WHAT THIS TASK INVOLVES:
The output is a word-for-word repeat of the listing below, free of images.

= = = = = = =

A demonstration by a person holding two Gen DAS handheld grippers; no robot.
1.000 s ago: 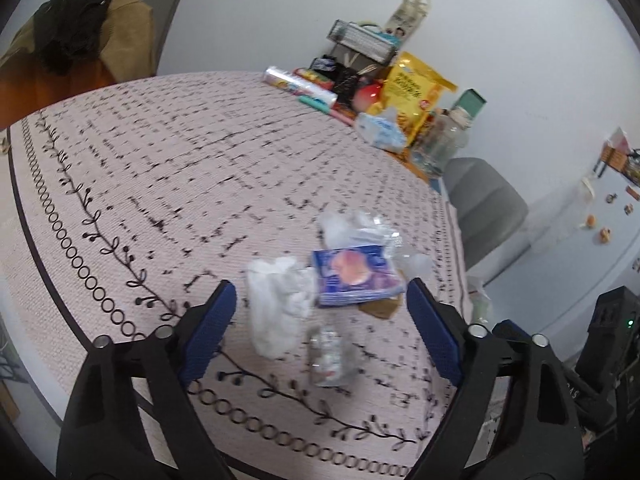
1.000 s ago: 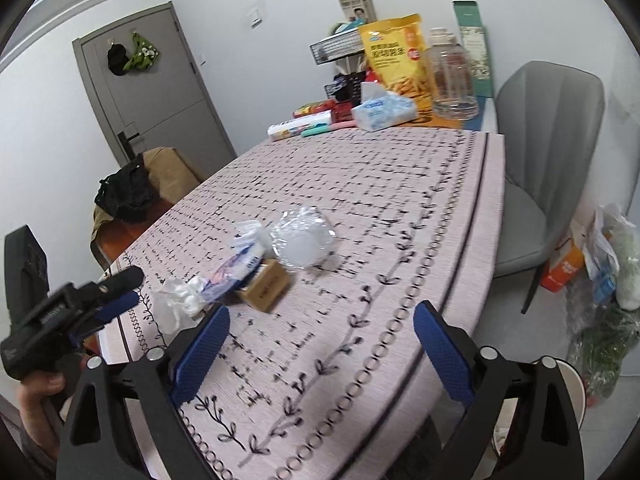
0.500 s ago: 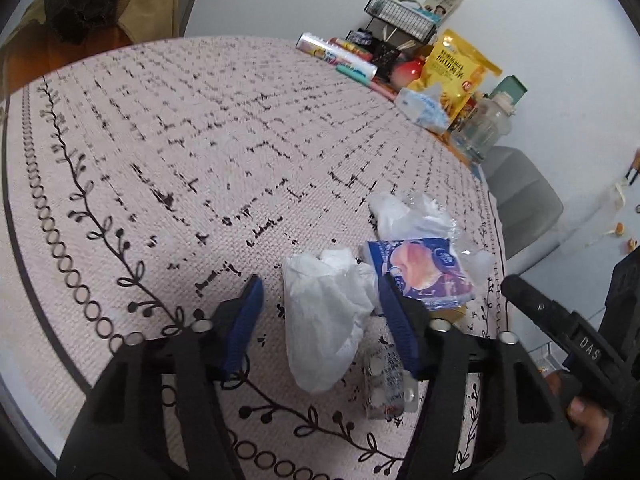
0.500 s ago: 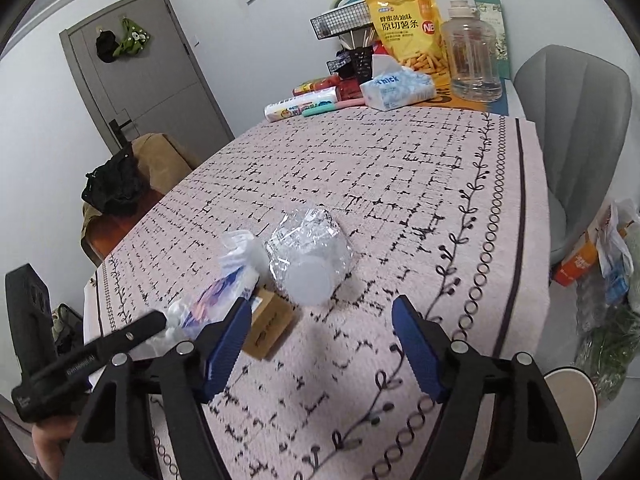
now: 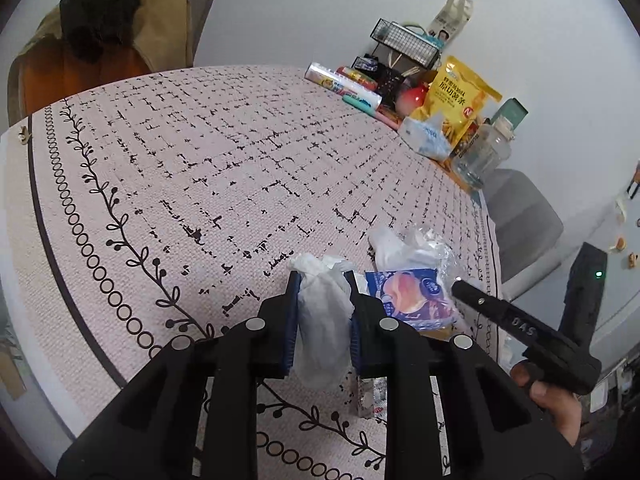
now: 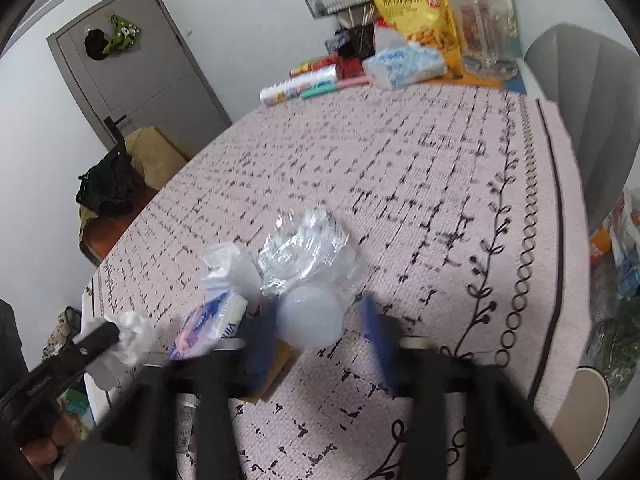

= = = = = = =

REPLY:
A demonstration by a person holding two Gen DAS handheld grippers; no robot.
1.000 s ago: 
1.000 s ago: 
0.500 s ago: 
0.500 s ago: 
now: 
now: 

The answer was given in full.